Description of the task: The expected answer is the full listing, repeated exactly and free of images.

■ ■ ■ ■ ■

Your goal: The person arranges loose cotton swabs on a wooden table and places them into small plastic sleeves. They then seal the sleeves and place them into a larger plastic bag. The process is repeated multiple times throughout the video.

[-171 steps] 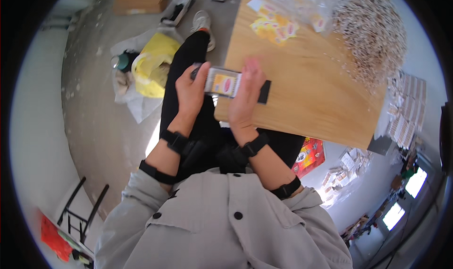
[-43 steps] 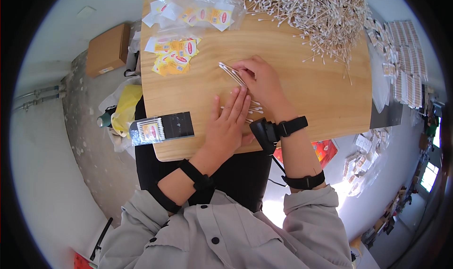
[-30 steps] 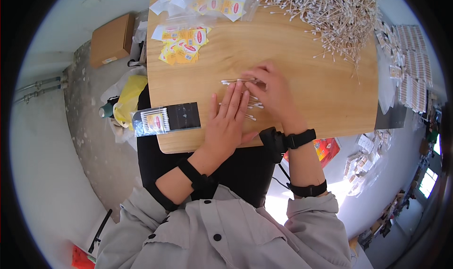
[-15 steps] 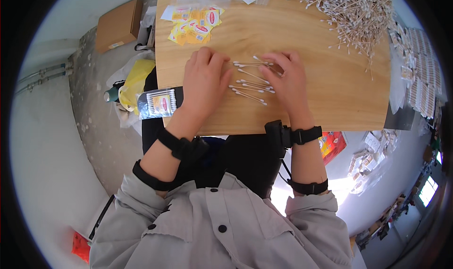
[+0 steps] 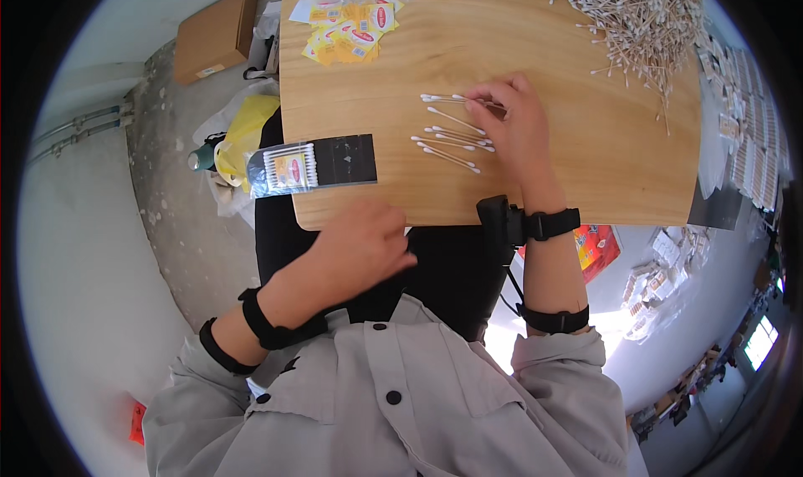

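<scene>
My right hand (image 5: 514,134) lies flat on the wooden table (image 5: 585,184), its fingertips on a small row of several cotton swabs (image 5: 452,138) spread side by side. My left hand (image 5: 364,247) is off the table, below its near edge over my lap, fingers loosely curled with nothing visible in them. A filled clear packet of cotton swabs on a black backing (image 5: 311,164) lies at the table's near left edge. A big heap of loose cotton swabs (image 5: 636,17) covers the far right of the table.
Yellow and red paper labels (image 5: 351,30) lie at the far left of the table. Stacked packets (image 5: 744,134) line the right edge. On the floor to the left are a cardboard box (image 5: 213,38) and a yellow bag (image 5: 238,138).
My left hand has drawn back from the swabs on the table down to my lap. My right hand stays on the row of swabs. The view shifted slightly.
</scene>
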### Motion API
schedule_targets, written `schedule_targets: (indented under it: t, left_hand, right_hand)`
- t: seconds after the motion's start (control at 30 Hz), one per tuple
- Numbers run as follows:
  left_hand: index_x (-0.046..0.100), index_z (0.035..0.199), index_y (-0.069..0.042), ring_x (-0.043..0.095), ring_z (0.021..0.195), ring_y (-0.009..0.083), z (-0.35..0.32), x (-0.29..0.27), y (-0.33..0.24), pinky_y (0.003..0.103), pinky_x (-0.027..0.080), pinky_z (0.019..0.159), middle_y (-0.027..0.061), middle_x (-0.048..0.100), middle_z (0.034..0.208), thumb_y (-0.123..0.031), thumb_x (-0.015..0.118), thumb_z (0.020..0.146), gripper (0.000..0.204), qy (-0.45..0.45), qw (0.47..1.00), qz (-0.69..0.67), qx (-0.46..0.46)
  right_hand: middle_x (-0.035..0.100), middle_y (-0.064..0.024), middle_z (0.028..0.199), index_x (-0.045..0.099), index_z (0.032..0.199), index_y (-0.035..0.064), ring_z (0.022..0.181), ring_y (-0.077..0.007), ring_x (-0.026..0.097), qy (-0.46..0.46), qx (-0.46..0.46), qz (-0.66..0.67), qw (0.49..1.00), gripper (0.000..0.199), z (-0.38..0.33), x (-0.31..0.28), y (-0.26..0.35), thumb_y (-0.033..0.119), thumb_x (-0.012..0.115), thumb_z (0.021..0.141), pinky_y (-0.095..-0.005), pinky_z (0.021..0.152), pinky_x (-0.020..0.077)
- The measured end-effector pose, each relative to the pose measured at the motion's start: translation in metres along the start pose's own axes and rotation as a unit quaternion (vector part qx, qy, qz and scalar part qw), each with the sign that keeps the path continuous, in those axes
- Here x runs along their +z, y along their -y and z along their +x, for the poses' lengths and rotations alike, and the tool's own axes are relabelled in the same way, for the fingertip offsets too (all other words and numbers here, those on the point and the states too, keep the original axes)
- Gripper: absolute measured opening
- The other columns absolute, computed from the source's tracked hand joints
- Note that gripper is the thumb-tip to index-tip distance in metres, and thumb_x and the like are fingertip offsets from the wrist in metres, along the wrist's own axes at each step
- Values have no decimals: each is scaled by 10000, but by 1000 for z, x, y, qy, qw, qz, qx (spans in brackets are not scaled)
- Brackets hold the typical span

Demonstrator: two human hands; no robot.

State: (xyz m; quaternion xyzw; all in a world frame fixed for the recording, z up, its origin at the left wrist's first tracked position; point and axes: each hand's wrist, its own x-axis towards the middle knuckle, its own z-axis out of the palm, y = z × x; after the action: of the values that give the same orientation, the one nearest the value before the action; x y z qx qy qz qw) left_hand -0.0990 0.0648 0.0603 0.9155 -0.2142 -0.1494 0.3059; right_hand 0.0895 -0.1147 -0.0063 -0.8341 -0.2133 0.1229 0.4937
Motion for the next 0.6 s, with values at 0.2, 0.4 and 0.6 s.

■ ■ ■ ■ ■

Answer space:
Your goal: The person arranges loose cotton swabs on a wooden table and places them into small plastic sleeves. They then seal the sleeves and place them into a larger plastic bag. The process is repeated multiple times throughout the video.

[-171 steps] 
[-43 steps] 
[-30 steps] 
[-15 steps] 
[+0 steps] 

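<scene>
My right hand (image 5: 514,134) lies flat on the wooden table (image 5: 585,184), its fingertips on a small row of several cotton swabs (image 5: 452,138) spread side by side. My left hand (image 5: 364,247) is off the table, below its near edge over my lap, fingers loosely curled with nothing visible in them. A filled clear packet of cotton swabs on a black backing (image 5: 311,164) lies at the table's near left edge. A big heap of loose cotton swabs (image 5: 636,17) covers the far right of the table.
Yellow and red paper labels (image 5: 351,30) lie at the far left of the table. Stacked packets (image 5: 744,134) line the right edge. On the floor to the left are a cardboard box (image 5: 213,38) and a yellow bag (image 5: 238,138).
My left hand has drawn back from the swabs on the table down to my lap. My right hand stays on the row of swabs. The view shifted slightly.
</scene>
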### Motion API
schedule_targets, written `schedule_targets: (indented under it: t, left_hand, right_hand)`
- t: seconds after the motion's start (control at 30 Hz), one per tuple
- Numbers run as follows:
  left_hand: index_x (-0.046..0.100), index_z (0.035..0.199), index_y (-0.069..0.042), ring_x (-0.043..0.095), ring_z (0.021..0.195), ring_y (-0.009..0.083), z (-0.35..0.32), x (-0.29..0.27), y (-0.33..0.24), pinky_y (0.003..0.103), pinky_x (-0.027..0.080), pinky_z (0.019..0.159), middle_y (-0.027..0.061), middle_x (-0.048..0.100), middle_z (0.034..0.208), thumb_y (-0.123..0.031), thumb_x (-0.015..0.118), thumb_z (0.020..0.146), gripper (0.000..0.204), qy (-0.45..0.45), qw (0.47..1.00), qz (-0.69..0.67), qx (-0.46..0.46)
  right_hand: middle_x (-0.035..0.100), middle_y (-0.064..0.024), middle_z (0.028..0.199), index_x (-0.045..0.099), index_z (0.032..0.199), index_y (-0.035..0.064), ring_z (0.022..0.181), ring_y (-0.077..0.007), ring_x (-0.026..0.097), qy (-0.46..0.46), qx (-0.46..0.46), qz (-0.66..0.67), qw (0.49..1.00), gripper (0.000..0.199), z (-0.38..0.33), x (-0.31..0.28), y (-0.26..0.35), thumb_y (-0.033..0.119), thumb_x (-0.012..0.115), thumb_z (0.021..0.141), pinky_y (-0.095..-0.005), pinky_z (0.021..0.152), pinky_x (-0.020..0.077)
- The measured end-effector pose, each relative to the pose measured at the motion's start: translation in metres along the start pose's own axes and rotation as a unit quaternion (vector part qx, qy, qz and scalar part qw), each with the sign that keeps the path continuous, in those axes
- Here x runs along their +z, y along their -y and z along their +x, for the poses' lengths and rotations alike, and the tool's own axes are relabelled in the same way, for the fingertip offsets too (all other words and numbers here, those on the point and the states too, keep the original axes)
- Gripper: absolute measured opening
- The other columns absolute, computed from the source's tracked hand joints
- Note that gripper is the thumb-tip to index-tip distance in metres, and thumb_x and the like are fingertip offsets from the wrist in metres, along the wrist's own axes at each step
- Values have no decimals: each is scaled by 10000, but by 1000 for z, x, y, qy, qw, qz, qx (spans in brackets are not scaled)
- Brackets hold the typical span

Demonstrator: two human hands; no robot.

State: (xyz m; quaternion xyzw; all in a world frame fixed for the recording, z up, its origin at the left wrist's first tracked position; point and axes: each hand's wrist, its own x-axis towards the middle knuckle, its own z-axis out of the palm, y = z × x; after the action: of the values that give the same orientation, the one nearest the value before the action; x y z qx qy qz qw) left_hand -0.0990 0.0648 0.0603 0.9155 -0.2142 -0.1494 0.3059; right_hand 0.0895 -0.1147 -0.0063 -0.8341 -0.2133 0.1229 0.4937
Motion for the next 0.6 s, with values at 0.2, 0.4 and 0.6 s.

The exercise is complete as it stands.